O evento ocorreu durante o colóquio da Comissão das Nações Unidas para o Direito Comercial Internacional (UNCITRAL). A reunião representa um marco na integração do Bitcoin à estrutura econômica e jurídica mundial, com países como os EUA e Brasil já considerando criarem suas reservas soberanas em moeda digital.
Os especialistas Conner Brown e Zack Shapiro defenderam a criação de normas claras para o comércio global. O foco do debate envolveu a proteção da natureza livre e descentralizada dos protocolos.

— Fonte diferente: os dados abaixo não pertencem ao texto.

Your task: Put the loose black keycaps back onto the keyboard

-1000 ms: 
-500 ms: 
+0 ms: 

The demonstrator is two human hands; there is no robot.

“O fato de o Bitcoin e os ativos digitais estarem agora na agenda da sede da ONU — sendo discutidos por governos, organizações internacionais e especialistas jurídicos de todo o mundo — reflete o quanto esse campo evoluiu“, disse Renee Sorchik, vice-presidente de pesquisa do Bitcoin Policy Institute.
Direito de propriedade ao bitcoin entra em pauta na ONU
O painel analisou como o conceito de “controle” define os direitos de propriedade sobre ativos digitais. A definição jurídica desse termo é vital para garantir segurança em transações comerciais entre diferentes países.
A discussão abordou como as leis atuais podem se adaptar para reconhecer a posse de criptoativos. O objetivo é oferecer certeza jurídica para empresas e investidores sem criar barreiras à inovação.
Sorchik destacou a importância do encontro para a indústria. “A clareza jurídica em torno dos ativos digitais é fundamental para sua adoção responsável em nível nacional e internacional. O BPI se orgulha de ter contribuído para essa discussão e espera continuar colaborando com a comunidade internacional à medida que esse trabalho se desenvolve“.
A clareza nas regras é fundamental para a adoção responsável da tecnologia em nível nacional e internacional. O instituto busca oferecer uma visão técnica e imparcial aos legisladores de todo o mundo.
A participação no evento reforça a missão de preparar o direito comercial para a era digital. O desafio agora é garantir que as novas estruturas legais respeitem as características únicas das redes descentralizadas.